Il funzionale spettacolo andato in scena all’Alighieri di Ravenna mette comunque, e giustamente, in primo piano la recitazione degli interpreti, anche se ognuno risponde poi in maniera diversa. Pur cantante collaudata, il soprano argentino Virginia Tola, nel ruolo di Tosca, si è trovata a suo agio soprattutto negli slanci lirici del primo atto, poi sempre più in difficoltà sia negli accenti drammatici sia nelle ascese a causa di acuti troppo tirati e tutti di forza, con il risultato – complice forse la stanchezza – di un Vissi d’arte piuttosto deludente. Una vera sorpresa è invece arrivata da Diego Cavazzin, tenore ultraquarantenne pressoché sconosciuto ma di apprezzabili risorse vocali: ha disegnato un convincente Cavaradossi sul piano sia vocale che scenico, nonostante un braccio infortunato. Nel ruolo del barone Scarpia debuttava Andrea Zaupa, abituato a ruoli brillanti: il registro grave non è di quelli che incutano terrore, ma l’ancor giovane baritono ha supplito a questa carenza dosando accuratamente gli accenti del personaggio (basterebbe pensare a come ha pronunciato “nel tuo cuor s’annida Scarpia”) ed è così riuscito a imprimere tratti sinistri al tremendo capo della polizia pontificia, anima nera della vicenda. Puccini non si limita a disegnare con grande precisione il solo terzetto protagonistico, e pennella con altrettanta cura i personaggi di contorno. È il caso del Sagrestano, interpretato però dal tenore Giorgio Trucco che si è trovato ovviamente a disagio in una scrittura baritonale, stimbrandosi negli affondi gravi e facendo perdere icasticità al personaggio. Peccato, poi, che il “racconto” di Spoletta – vocalmente assai difficile – fosse affidato a un tenore di scarsa consistenza come Filippo Pollini: macchietta quasi grottesca. Piuttosto incolore anche l’Angelotti di Paolo Gatti, per esilità vocale. Apprezzabili, invece, Ian Stancu nel piccolo ruolo di Sciarrone e la quindicenne Julie Cassanelli – sta ancora frequentando il Liceo musicale di Forlì – in quello del giovane pastorello che canta all’inizio del terzo atto.

Coro formato dai solidi professionisti del Teatro Municipale di Piacenza, ben preparati da Corrado Casati, e integrato nel Te Deum da quello di voci bianche Ludus Vocalis, diretto da Elisabetta Agostini.

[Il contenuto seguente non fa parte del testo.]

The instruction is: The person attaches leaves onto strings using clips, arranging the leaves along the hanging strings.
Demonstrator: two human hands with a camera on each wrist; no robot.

A spiccare era soprattutto l’Orchestra Cherubini: guidati da Vladimir Ovodok (originario di Minsk e allievo dell’Italian Opera Academy di Riccardo Muti), che con la sua bacchetta ha saputo illuminare i pregevoli dettagli di cui è disseminata la partitura, i giovani strumentisti hanno valorizzato la bellezza dell’orchestrazione pucciniana. Il pubblico, formato da molti stranieri – che Ravenna, con i suoi monumenti, riesce a richiamare – ha dimostrato di apprezzare: soprattutto sembravano tutti molto contenti di poter leggere il libretto sul proprio smartphone, secondo una moda che si va diffondendo sempre più.